ABOU DHABI, 3 février 2026 (WAM) – Des chercheurs de l’Université Khalifa développent une technologie durable à base de fibres de nanocellulose pour améliorer les sols sablonneux
L’Université des sciences et de la technologie Khalifa a annoncé que ses chercheurs ont mis au point une technologie durable et économique visant à améliorer les sols sablonneux à l’aide de fibres de nanocellulose extraites de déchets de peaux d’ananas. Cette innovation pourrait apporter des réponses concrètes aux enjeux de rareté de l’eau, de dégradation des sols et de sécurité alimentaire dans les régions arides.
Intitulée « Evaluating nanocellulose from food waste as a functional amendment for sandy soils: Linking fiber structure to water dynamics, soil mechanics, and plant-microbe interactions », l’étude a été publiée dans le Journal of Bioresources and Bioproducts, classé parmi les 1 % des meilleures revues scientifiques de sa catégorie.
Les travaux démontrent que les fibres de nanocellulose permettent d'améliorer significativement la rétention d’eau, la solidité mécanique et la disponibilité des nutriments dans les sols sablonneux. Les chercheurs ont également analysé la stabilité de ces mélanges dans le temps et leur capacité à retenir les éléments nutritifs essentiels à la croissance des plantes.
Le professeur Ebrahim Al Hajri, président de l’Université Khalifa, a déclaré : « Cette solution innovante illustre parfaitement la capacité de nos équipes à développer des technologies adaptées aux défis environnementaux de notre région. En transformant des déchets organiques locaux en ressource agricole, cette approche s’aligne avec les priorités stratégiques des Émirats arabes unis en matière de sécurité alimentaire et de gestion durable de l’eau. Elle représente un levier important pour la région MENA, confrontée à de graves problèmes de fertilité des sols. »

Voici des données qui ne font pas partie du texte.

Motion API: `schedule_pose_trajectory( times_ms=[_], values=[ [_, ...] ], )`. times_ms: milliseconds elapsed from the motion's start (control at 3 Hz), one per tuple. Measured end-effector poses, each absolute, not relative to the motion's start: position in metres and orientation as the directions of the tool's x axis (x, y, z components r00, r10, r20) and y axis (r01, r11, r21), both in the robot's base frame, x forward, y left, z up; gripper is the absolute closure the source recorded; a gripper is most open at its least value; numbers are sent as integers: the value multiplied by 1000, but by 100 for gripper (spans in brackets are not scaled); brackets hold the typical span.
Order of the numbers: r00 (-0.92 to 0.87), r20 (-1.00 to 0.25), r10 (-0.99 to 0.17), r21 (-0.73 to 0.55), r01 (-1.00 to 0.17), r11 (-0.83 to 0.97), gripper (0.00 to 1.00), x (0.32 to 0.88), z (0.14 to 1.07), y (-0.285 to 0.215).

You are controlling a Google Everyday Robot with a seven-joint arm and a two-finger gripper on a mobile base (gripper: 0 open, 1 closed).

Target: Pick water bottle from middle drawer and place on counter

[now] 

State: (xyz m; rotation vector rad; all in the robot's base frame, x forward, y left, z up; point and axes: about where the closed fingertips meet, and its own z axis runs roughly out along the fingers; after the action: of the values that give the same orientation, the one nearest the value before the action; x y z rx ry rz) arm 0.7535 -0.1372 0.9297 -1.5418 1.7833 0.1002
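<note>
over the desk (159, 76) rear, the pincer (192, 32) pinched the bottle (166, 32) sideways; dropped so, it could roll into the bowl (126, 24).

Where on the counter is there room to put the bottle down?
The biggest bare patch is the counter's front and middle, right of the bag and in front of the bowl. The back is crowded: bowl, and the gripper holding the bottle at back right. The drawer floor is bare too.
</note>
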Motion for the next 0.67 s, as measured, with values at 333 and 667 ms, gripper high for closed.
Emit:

Les auteurs de l’étude sont M. Haidar Ali Dali, Dr. Mohamed Hamid Salim, Malak AbuZaid, Maryam Omar Subhi Qassem, Dr. Faisal Al Marzooqi, Dr. Andrea Ceriani, Alessandro Decarlis, Ludovic Francis Dumée et Blaise Leopold Tardy.
Les travaux ont été menés par des chercheurs issus de plusieurs centres de recherche de l’Université Khalifa, dont le Département de génie chimique et pétrolier, le Centre pour la sécurité alimentaire et les technologies (FSTC), le Centre de recherche et d’innovation sur le CO₂ et l’hydrogène (RICH) et le Centre pour les membranes et les technologies avancées de l’eau (CMAT).
Ce projet s’inscrit dans les efforts continus de l’Université Khalifa pour proposer des solutions concrètes et reproductibles en faveur du développement durable et de la résilience environnementale dans les zones arides.